Consternation Over Resistant Weeds
Seed and crop protection companies work to deliver new solutions to an old problem.
Today there are nearly 100 recorded herbicide-resistant weed species in Canada, according to the International Survey of Herbicide Resistant Weeds. Additionally, Stratus Ag Research reports that in 2013, Canadian farmers had more than 1.1 million acres of cropland infested with species of glyphosate-resistant weeds, which is where much of the research community is focused.
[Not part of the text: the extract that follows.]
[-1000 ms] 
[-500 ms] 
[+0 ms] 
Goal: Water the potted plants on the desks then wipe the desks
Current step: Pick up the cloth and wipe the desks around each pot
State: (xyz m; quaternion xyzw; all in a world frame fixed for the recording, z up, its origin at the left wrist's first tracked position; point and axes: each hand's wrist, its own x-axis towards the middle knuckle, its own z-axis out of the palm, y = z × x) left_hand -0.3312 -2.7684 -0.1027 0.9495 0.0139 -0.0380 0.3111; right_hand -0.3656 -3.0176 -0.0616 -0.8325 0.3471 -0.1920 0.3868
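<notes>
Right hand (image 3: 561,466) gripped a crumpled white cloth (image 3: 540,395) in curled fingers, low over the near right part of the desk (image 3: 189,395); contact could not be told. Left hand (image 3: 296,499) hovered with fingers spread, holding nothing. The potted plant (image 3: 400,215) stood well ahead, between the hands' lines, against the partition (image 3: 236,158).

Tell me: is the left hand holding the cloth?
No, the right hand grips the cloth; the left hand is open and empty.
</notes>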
The Weed Science Society of America reports that resistant weed biotypes are a consequence of basic evolutionary processes. Individuals within a species that are best adapted to a particular practice are selected for and will increase in the population. Once a weed population is exposed to a herbicide to which one or more plants are naturally resistant, the herbicide kills susceptible individuals, but allows resistant individuals to survive and reproduce. With repeated herbicide use, resistant weeds that initially appear as isolated plants or patches in a field can quickly spread.
More than 90,000 acres across Canada are affected by glyphosate-resistant giant ragweed, according to Stratus Ag Research.
Fast-Spreading Weeds
In a 2014 research paper titled, Genetically-modified herbicide-resistant (GMHR) crops a two-edged sword? An Americas perspective on development and effect on weed management, Agriculture and Agri-Food Canada scientist Hugh Beckie and his colleagues write, “[Regulators] could not have imagined the rapid, widespread adoption of glyphosate-resistant (GR) crops and subsequent chain of events: surge in glyphosate usage at the expense of other herbicides, sharp drop in investment in herbicide discovery, unrelenting rise of GR and multiple-HR weed populations, and increasing herbicide use in GMHR cropping systems.”
Canada’s newest challenge in glyphosate resistance is fleabane, which grows as a summer or winter annual, that produces an average of 200,000 seeds — meaning this weed can spread very quickly. According to the University of Guelph, farmers in Ontario are in need of a solution.
A survey by Stratus Ag Research of more than 2,000 farmers from across Canada shows that Canada fleabane is the dominant problem in the East with more than 180,000 glyphosate-resistant acres, affecting more than six per cent of farmers in the East. By comparison, glyphosate resistant giant ragweed is estimated on more than 90,000 acres. Taking the lead, in terms of acres affected, is resistant kochia, representing 651,000 acres. Kochia is
primarily a problem in Western Canada.
Delivering Solutions
Seed and crop protection companies are developing ways to combat the issue. Currently Eragon, a group 14 herbicide developed by BASF Canada Inc. and released to market in 2013, has been the No. 1 product recommended by Peter Sikkema, a University of Guelph weed scientist, for the control of glyphosate-resistant fleabane. However, the price of applying Eragon as well as the other chemicals required for total weed control is not always economical.
Monsanto might have found that solution. During the past few years of field tests, dicamba, a group four herbicide, has provided adequate control of glyphosate-resistant Canada fleabane. However, it causes severe damage to soybeans, so Monsanto developed a dicamba-tolerant soybean cultivar. “This opens a whole new opportunity for weed control for Ontario farmers,” says Matt Underwood, a University of Guelph graduate student studying dicamba-tolerant
soybeans.
When it comes to herbicide resistance as a whole, AAFC’s Beckie writes, “The only sustainable solution is for government or end-users of commodities to set herbicide-use reduction targets in our major field crops similar to European Union member states, and include financial incentives or penalties in agricultural programs to support this policy.”